- Problem: Every line of the material below must be repeated exactly.

- Material for this task:

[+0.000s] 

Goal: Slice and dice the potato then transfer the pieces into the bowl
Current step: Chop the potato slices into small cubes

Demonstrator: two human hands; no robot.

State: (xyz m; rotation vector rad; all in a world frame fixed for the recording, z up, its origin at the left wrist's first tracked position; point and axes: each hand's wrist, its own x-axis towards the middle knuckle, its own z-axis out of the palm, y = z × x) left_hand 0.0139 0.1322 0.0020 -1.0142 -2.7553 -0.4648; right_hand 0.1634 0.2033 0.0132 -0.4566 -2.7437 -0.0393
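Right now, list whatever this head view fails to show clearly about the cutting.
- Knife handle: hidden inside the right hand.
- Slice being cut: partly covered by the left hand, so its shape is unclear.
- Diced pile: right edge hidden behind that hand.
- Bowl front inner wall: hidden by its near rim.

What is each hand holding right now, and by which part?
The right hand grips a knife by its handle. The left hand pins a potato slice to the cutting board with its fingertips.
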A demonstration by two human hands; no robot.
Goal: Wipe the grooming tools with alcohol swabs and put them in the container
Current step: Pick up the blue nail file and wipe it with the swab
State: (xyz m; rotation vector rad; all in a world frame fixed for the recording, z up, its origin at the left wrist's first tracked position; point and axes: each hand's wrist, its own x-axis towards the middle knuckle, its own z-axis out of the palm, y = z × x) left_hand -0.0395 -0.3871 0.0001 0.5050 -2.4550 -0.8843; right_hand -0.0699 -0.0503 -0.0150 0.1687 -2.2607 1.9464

- Solution for this problem:
[+0.000s] 

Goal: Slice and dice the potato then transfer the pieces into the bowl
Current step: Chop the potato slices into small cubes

Demonstrator: two human hands; no robot.

State: (xyz m; rotation vector rad; all in a world frame fixed for the recording, z up, its origin at the left wrist's first tracked position; point and axes: each hand's wrist, its own x-axis towards the middle knuckle, its own z-axis out of the palm, y = z × x) left_hand 0.0139 0.1322 0.0020 -1.0142 -2.7553 -0.4648; right_hand 0.1634 0.2033 0.0132 -0.4566 -2.7437 -0.0393
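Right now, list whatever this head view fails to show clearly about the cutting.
- Knife handle: hidden inside the right hand.
- Slice being cut: partly covered by the left hand, so its shape is unclear.
- Diced pile: right edge hidden behind that hand.
- Bowl front inner wall: hidden by its near rim.

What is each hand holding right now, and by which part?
The right hand grips a knife by its handle. The left hand pins a potato slice to the cutting board with its fingertips.
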A demonstration by two human hands; no robot.
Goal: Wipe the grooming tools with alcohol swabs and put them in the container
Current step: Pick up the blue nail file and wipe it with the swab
State: (xyz m; rotation vector rad; all in a world frame fixed for the recording, z up, its origin at the left wrist's first tracked position; point and axes: each hand's wrist, its own x-axis towards the middle knuckle, its own z-axis out of the palm, y = z × x) left_hand -0.0395 -0.3871 0.0001 0.5050 -2.4550 -0.8843; right_hand -0.0699 -0.0503 -0.0150 0.1687 -2.2607 1.9464

The answer stands, and there is nothing more to add.